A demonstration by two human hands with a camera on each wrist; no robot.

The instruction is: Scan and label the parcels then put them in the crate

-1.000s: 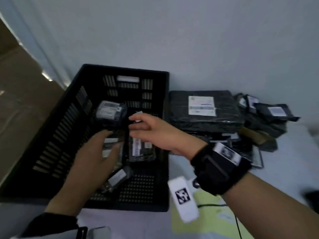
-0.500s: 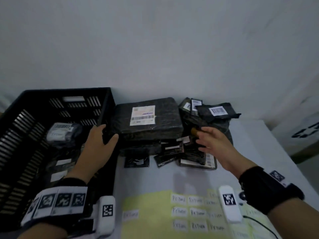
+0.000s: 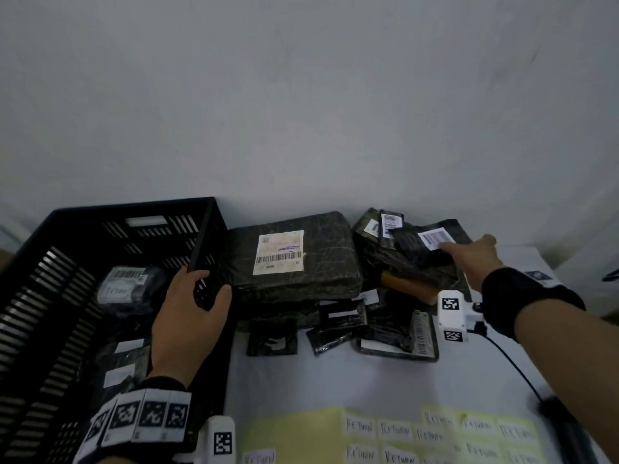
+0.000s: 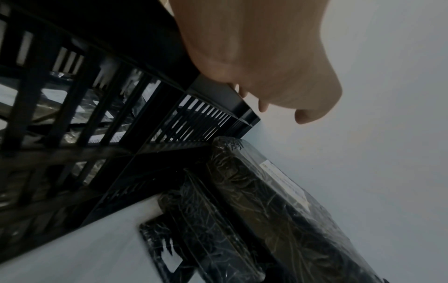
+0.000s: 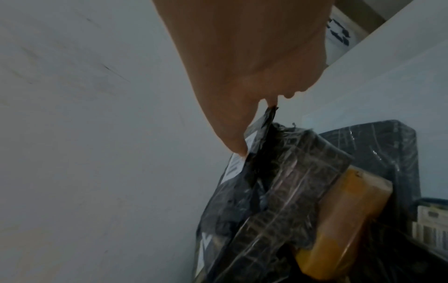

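While the crate (image 3: 40, 289) at the left of the table (image 3: 335, 383) already holds several wrapped parcels, one marked "RETURN" (image 3: 129, 289), a person turns from it to the unsorted heap (image 3: 385, 296) against the wall. A second ago both hands were inside the crate, settling a parcel; now that parcel lies among the others and the hands are out, so one round of the job looks finished and the next is starting. The big flat parcel (image 3: 288, 259) with its white shipping label tops the stack just beside the crate, untouched. The left hand (image 3: 187, 316) has come to rest on the crate's near right rim, thumb outside and fingers curled over the edge, seemingly steadying it. The right hand (image 3: 475, 259) has travelled across to the far right of the heap, where thumb and fingertips close on the edge of a small dark bag (image 3: 422, 249) with a barcode label; the right wrist view shows the plastic edge pinched, the bag not yet lifted. A yellow sheet of "RETURN" stickers (image 3: 395, 433) waits at the table's near edge. No scanner can be made out. By this reading, the bag is next for scanning and labelling.
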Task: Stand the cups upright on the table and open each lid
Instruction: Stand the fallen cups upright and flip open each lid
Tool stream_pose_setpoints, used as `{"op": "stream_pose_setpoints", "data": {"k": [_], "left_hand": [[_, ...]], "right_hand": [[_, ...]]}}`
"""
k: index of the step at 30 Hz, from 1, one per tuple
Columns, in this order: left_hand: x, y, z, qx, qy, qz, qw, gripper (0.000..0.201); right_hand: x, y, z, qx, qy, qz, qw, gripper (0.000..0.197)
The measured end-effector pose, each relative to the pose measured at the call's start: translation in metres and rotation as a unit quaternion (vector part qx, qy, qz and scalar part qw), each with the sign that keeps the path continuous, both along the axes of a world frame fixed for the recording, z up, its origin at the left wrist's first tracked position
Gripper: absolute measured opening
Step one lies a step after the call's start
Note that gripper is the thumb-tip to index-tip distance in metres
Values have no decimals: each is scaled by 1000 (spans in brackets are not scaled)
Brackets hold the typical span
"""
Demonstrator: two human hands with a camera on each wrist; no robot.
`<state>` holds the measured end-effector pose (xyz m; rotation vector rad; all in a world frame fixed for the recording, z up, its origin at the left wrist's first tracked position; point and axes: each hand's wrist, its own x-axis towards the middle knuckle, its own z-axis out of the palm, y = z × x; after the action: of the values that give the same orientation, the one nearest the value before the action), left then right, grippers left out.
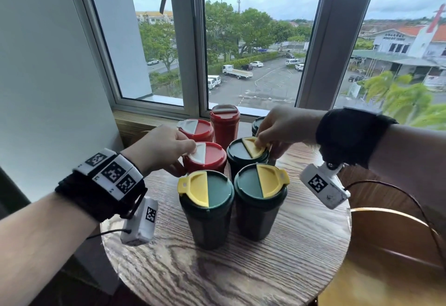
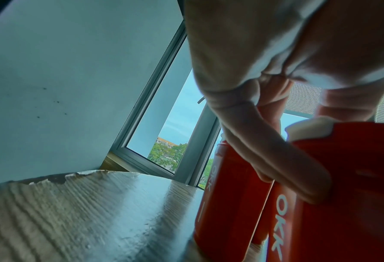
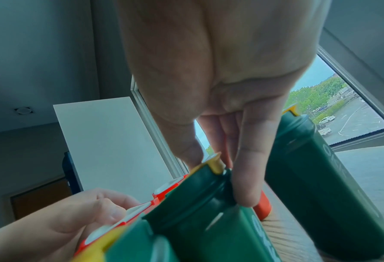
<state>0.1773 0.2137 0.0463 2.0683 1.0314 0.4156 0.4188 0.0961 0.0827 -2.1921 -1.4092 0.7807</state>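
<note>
Item 1, round wooden table [image 1: 241,269], lower centre of the head view, set against a window [image 1: 253,40] that fills the upper frame. I count seven cups on it, all upright and clustered at centre.

Item 2, front green cup, left [image 1: 206,211]: yellow flap lid [image 1: 194,188] lying flat on the left half of the top.

Item 3, front green cup, right [image 1: 260,202]: yellow flap flat on the right half.

Item 4, middle green cup [image 1: 247,158], just behind item 3. My right hand [image 1: 282,128] reaches in from the right of the frame; thumb and fingertips pinch the edge of its yellow flap [image 1: 253,147]. In the right wrist view another finger [image 3: 247,177] runs down the cup's side under the rim. Hand curled, gripping the flap.

Item 5, near red cup [image 1: 205,158], left of item 4 and touching it. My left hand [image 1: 159,147] comes in from the lower left, fingertips pinching its white flap [image 1: 199,152] at the left edge. The left wrist view shows a finger [image 2: 276,159] lying across the red wall below the lid. Hand curled, gripping the flap.

Item 6, second red cup [image 1: 196,129], behind item 5, white flap on its left half.

Item 7, tall red cup [image 1: 225,123], rearmost centre, nearest the sill; whether its flap is raised I cannot tell.

Item 8, dark cup [image 1: 257,124], rear right, mostly hidden by my right hand.

Item 9, wrist straps with printed markers on both forearms.
</note>
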Motion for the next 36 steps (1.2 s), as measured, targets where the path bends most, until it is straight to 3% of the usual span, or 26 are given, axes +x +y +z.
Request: {"op": "stream_pose_setpoints", "data": {"k": [11,24,29,32,34,36], "left_hand": [[-1,2,-11,6,-44,4,999,19],[2,0,-7,-20,-30,4,999,20],[-2,6,4,106,15,6,994,33],[0,31,15,209,11,56,976,32],[5,53,17,255,37,76,963,29],[13,71,13,245,63,65,965,31]], "right_hand": [[6,2,-10,47,25,-23,998,15],[12,3,-9,10,50,-49,997,25],[28,0,11,26,-25,-28,999,34],[54,3,23,70,-188,-42,979,33],[69,9,22,44,-263,-40,963,31],[79,17,14,-9,-200,-48,979,32]]}}
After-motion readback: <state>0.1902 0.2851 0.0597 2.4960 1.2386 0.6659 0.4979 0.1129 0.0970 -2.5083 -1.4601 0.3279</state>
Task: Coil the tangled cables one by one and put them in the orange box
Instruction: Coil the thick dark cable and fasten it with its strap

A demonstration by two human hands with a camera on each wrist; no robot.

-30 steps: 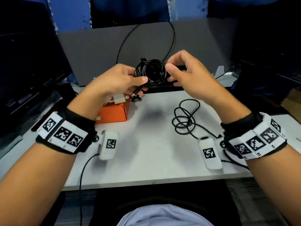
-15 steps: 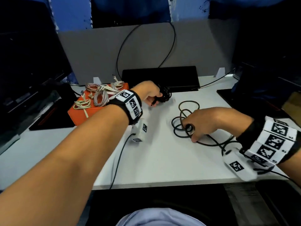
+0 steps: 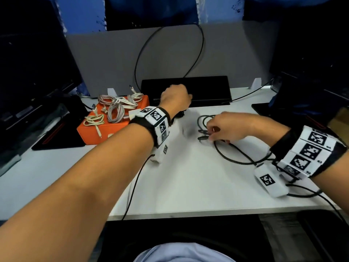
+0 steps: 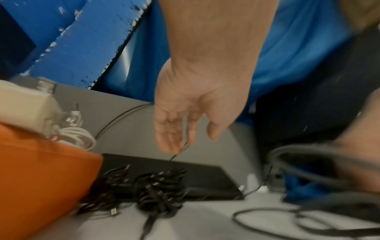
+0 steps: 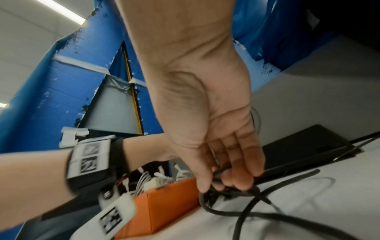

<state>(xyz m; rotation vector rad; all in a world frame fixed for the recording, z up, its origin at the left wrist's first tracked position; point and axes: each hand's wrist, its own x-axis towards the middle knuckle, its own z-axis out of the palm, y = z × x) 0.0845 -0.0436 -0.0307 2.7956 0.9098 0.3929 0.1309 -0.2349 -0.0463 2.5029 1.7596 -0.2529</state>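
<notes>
The orange box (image 3: 98,135) (image 4: 41,178) (image 5: 164,207) stands at the left rear of the white table, with several pale coiled cables (image 3: 115,108) on top. A coiled black cable (image 3: 180,114) (image 4: 160,194) lies on the table against the box's right side. My left hand (image 3: 175,97) (image 4: 185,138) hovers just above it, fingers relaxed, holding nothing. To the right, a loose tangled black cable (image 3: 202,131) (image 5: 252,204) sprawls on the table. My right hand (image 3: 224,129) (image 5: 226,178) is curled around its strands.
A flat black device (image 3: 188,86) lies along the back, below a grey partition. Dark monitors (image 3: 28,72) flank both sides. Under the box is a black mat (image 3: 56,142). Thin black leads from the wrist cameras (image 3: 132,186) trail over the table's front edge.
A second ago both hands held the black coil up. The left hand set it down beside the box and let go; the right hand dropped to the tangled cable and grips it.
</notes>
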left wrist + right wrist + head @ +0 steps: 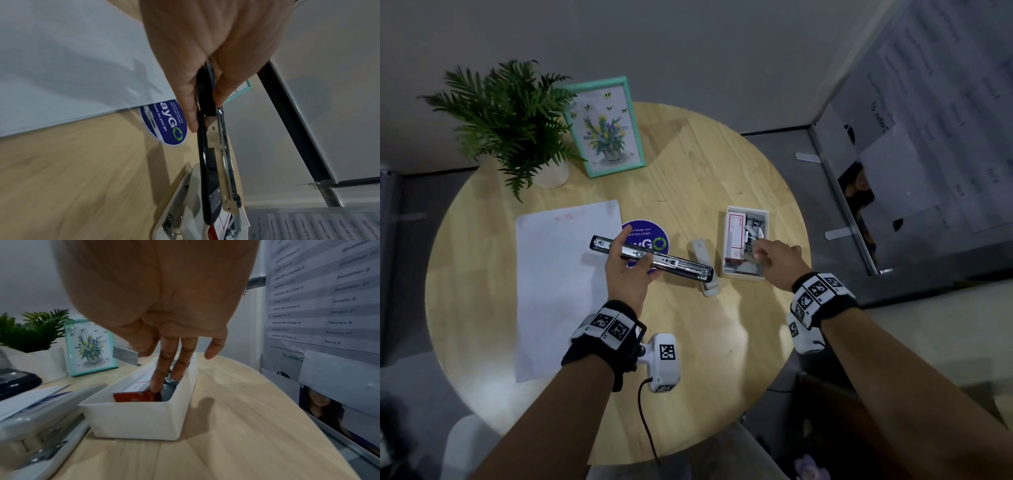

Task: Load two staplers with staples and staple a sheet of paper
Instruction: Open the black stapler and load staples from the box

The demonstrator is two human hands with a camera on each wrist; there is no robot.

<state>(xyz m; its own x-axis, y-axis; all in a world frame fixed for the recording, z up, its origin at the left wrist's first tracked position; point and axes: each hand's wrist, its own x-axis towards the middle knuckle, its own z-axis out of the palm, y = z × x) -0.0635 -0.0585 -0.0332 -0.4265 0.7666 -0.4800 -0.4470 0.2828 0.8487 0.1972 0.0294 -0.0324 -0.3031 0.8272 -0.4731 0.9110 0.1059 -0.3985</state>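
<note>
L hand grips the long black metal stapler, swung open at frame centre, while R hand, fingers dipped in the white plastic tray centre-right w/ no visible catch, may fumble loose staple strips, prob scattering them.

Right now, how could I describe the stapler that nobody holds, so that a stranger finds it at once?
On the round wooden table, look between the purple round sticker and the white tray. The grey stapler lies flat there. Unlike the black stapler, opened out in the left hand, it is pale and untouched.
</note>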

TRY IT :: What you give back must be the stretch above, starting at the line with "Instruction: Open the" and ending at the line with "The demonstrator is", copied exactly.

EXERCISE OUTPUT ::
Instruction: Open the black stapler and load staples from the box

The demonstrator is two human hands with a camera on each wrist; there is no robot.

This exercise is now fully answered.